By Art Nash
For Senior Voice 

Does it pay to install solar panels in Alaska?


October 1, 2018

With the cost of solar panels having dropped from about seven dollars to a single dollar for an (uninstalled) watt, for many, solar has become a cost effective consideration —even in Alaska. The resulting cost savings of installing solar as your primary energy source varies widely on conditions and location throughout the state. And the telltale sign as to whether it is worth the investment, or will, in other words yield a quick ‘pay back’ time, is dependent largely on how much you now pay for a kilowatt of electricity, which you would be sub-planting with your own electricity should you put up a solar system. Also considered in cost is the price of the racks to mount the panels, tracking equipment if you so desire to use it, and then the big expenditure of batteries.
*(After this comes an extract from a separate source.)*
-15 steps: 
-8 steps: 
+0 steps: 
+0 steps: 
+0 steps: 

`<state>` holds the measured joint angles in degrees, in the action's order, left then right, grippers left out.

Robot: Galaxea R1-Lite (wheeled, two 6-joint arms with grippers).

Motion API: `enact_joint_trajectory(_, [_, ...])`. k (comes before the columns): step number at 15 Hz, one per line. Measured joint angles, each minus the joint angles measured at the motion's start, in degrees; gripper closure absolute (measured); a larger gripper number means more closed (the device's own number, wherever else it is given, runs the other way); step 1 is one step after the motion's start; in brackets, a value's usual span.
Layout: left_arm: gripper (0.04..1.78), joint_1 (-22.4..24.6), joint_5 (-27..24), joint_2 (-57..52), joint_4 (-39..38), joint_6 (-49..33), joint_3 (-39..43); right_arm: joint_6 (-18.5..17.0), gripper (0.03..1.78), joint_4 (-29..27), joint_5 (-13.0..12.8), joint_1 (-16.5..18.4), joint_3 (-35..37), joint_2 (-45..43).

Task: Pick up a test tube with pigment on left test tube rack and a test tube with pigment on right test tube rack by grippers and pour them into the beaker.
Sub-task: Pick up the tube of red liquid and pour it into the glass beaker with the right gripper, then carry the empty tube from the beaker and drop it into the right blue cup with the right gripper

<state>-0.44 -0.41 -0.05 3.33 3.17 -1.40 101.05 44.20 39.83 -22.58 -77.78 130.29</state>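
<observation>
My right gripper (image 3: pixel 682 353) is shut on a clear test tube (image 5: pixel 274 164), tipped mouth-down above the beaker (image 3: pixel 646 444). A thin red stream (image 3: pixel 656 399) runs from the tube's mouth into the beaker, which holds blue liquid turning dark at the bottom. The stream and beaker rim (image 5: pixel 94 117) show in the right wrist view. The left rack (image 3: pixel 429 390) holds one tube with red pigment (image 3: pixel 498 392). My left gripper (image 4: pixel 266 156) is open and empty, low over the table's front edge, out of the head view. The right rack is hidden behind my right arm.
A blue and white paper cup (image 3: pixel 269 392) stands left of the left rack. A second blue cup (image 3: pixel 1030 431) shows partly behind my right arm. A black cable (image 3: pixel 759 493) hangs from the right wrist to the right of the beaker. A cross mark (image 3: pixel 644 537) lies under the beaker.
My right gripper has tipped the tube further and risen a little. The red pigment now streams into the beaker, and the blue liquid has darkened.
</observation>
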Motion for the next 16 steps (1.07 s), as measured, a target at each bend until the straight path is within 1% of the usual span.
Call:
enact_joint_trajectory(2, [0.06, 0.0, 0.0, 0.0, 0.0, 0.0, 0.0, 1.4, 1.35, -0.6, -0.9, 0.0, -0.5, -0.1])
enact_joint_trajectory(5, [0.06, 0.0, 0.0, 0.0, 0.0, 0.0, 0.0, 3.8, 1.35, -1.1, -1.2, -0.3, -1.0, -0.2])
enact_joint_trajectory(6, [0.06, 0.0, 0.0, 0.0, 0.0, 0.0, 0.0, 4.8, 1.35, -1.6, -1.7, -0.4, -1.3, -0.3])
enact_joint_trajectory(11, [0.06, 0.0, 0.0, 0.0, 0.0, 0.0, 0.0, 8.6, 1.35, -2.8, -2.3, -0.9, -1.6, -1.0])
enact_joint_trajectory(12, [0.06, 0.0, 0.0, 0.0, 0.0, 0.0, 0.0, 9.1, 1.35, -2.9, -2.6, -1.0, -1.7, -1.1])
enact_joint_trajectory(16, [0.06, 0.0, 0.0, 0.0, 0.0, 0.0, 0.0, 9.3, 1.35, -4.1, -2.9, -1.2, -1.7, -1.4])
Batteries are needed if you want to use the energy you produce from the panels yourself. Typically they are deep cycle and can vary in voltage. Several are purchased and strung together. They can be expensive cost-wise, yet they also take a fair amount of timely, yet not extensive, maintenance. If you are willing to ‘sell’ the energy to a local utility even though you buy your home energy from that utility, you are wisely using the electrical grid as your battery, so to speak. Now the cost they buy your solar generated energy for is going to be only a portion of what you pay for kilowatt to kilowatt. And that is if your local utility will buy your electricity. Much of that depends on the scale of the utility’s overall load they supply for other customers.

While the amount of solar you can gain energy from varies with how snow free, cloudy or cold your area of Alaska is, my one one rule of thumb (which pretty much is the same across the state) is this: Don’t count on solar gain 45 days either side of Christmas. Depending on the site location, terrain, standing trees, etc., is isn’t impossible to receive solar gain for those three months, yet it will most likely be negligible due to the low arc of the sun at that time.

Now for the most solar gain, if panels are stationary it is best to point them at the southeast angle to the sun. And position them at whatever degree of latitude you are located at. So, since Fairbanks’ latitude is 64 degrees, then that is the angle to point the panels toward the sun. The caveat is that the snow needs to carefully be cleared from the panel to catch the solar gain.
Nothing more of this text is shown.